А что несколько лет назад сказала Марлен Дитрих? — подумала Норма. Высшее существо? — сказала она. — Чепуха! Бред! Никакого высшего существа нет, а если оно есть, то оно безумно.
— История повторяется, — сказал отец Грегори. — Бывает, что люди никогда в Него не верили, а очень хотели бы. Почему вы так странно посмотрели на меня, моя красавица? Ведь так оно и есть.
— Эти подонки ничего у вас не нашли? — спросила Норма.
— Нет, будь я проклят. То, что они ищут, спрятано не в моем доме.
— А в доме Милленда, — подсказал Барски.
— А вы проницательный человек! — Отец Грегори был не только рассеянным, иногда он забывал, с чего начал и куда клонит.
— Конечно, мне сегодня очень грустно, — сказал он вдруг серьезно. — Невероятно грустно. Генри был моим добрым другом, он так хорошо играл в шахматы. И у него всегда нашлась бы для меня бутылка виски.
— А что они искали? — подстегнула его Норма.
— Не знаю, — ответил отец Грегори. — Знаю только, что Генри чувствовал себя несчастным очень давно.
— Из-за этой катастрофы? — предположил Вестен.
— Вы хотите сказать — когда погибли его жена и дочь?
— Да.
— Нет, не по этой причине, — покачал головой отец Грегори. — То есть я хочу сказать, не только по этой.

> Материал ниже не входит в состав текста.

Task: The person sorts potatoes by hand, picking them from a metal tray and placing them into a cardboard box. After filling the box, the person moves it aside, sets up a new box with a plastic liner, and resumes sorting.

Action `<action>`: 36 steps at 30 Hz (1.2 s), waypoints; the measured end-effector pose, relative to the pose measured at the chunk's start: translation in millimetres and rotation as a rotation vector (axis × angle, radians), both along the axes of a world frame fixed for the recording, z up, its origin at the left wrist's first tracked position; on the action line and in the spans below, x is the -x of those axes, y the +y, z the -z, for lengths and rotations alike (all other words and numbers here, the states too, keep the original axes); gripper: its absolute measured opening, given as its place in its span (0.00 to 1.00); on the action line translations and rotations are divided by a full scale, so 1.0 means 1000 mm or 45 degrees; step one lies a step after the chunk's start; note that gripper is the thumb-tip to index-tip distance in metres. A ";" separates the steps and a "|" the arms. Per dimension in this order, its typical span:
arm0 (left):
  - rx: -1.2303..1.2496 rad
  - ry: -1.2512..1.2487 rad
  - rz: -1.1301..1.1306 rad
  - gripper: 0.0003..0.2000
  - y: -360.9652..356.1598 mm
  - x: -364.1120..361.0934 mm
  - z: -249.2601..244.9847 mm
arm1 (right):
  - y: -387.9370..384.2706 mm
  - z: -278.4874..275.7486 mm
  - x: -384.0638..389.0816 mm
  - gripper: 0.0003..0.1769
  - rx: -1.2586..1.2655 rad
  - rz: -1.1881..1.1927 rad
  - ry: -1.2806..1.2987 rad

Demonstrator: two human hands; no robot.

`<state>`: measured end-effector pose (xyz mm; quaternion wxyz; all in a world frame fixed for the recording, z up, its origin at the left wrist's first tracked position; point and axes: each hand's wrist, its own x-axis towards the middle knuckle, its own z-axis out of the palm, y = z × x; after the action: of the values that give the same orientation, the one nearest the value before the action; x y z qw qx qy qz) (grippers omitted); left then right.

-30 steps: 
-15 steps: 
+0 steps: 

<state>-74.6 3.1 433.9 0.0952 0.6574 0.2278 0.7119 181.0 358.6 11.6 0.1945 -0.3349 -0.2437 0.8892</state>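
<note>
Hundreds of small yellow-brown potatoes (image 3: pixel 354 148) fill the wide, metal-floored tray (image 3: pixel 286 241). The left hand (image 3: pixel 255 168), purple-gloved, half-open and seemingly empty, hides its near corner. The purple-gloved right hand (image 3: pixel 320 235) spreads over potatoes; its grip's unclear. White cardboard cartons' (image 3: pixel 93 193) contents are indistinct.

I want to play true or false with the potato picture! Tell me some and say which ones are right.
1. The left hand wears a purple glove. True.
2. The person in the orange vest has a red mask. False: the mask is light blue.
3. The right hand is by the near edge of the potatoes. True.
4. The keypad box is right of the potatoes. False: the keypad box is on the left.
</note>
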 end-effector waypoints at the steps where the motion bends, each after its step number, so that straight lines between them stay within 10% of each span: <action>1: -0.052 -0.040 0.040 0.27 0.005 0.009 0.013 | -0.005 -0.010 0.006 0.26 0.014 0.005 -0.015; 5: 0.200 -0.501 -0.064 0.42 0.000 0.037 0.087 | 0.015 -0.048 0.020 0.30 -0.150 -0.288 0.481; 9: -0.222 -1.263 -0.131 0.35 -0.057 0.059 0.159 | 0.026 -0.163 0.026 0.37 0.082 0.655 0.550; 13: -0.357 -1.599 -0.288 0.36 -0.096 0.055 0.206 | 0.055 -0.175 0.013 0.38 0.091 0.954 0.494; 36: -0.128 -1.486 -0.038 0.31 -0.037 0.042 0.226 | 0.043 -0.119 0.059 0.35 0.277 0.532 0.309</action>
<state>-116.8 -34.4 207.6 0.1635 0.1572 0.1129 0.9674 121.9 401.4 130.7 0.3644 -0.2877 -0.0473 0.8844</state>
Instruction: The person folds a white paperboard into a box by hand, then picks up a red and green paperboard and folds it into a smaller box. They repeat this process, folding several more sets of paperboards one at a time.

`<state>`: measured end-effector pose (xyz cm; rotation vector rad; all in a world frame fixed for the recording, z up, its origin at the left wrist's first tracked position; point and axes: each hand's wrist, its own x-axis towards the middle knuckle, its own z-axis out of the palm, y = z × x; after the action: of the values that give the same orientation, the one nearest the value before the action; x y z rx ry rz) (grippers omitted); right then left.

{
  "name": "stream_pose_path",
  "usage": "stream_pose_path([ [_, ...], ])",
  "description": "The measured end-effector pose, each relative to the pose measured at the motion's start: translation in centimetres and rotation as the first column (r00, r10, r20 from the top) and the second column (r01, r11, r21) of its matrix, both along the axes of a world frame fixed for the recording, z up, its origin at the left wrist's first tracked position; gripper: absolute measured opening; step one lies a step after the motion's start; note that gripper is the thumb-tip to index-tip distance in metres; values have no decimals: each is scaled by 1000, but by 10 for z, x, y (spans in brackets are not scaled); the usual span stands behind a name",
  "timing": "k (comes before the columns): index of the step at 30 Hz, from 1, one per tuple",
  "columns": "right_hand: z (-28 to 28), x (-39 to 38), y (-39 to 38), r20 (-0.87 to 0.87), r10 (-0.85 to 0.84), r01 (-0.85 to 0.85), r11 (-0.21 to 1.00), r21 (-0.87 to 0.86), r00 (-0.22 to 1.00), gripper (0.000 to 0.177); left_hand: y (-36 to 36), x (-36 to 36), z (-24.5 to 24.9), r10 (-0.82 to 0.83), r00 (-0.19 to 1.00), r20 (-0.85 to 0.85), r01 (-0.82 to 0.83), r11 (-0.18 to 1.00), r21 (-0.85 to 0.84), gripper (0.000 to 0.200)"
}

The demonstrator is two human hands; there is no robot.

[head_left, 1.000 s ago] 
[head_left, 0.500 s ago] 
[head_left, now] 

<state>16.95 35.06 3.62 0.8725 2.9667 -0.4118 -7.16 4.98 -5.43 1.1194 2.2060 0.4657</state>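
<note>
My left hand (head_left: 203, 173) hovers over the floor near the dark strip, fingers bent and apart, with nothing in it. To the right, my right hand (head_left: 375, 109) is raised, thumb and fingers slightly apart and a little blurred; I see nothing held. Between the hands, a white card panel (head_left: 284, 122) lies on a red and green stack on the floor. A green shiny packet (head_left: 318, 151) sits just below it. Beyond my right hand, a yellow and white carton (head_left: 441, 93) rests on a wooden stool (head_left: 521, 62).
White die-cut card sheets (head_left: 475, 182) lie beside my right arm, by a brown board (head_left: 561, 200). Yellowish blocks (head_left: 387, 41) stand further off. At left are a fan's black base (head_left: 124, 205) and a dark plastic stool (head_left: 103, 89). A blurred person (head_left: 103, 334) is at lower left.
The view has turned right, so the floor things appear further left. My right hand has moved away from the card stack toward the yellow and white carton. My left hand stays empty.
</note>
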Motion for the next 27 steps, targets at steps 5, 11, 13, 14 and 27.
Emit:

Во всяком случае не из-за нее он уединился на Гернси.
— Откуда вы знаете?
— Он мне сам говорил, — ответил священник. — Вскоре после того, как мы познакомились. Да, он был в отчаянии, по-другому не скажешь. Он разочаровался в людях. «Святой отец, — говорил он мне, — от Ницше мне блевать хочется. Но он был гениальный, то, что он написал, — изумительно. Насчет того, что безумие у отдельных людей — исключение, зато у отдельных групп, наций и целых эпох — правило».
— Воистину так, — согласился с ним Вестен. — У групп, наций и эпох безумие — правило.
— Самое большое несчастье Генри было связано с его профессией, — сказал старик священник.
— И об этом он тоже вам сказал? — спросил Барски.
— Да, но не сразу, а через несколько лет после нашего знакомства, всего пару дней назад. — Вдруг отец Грегори спросил: — Вы уверены, что нас никто не слышит?
— Совершенно уверен. Мои люди «прослушивали» дом своими приборами целых полдня, — ответил Сондерсен.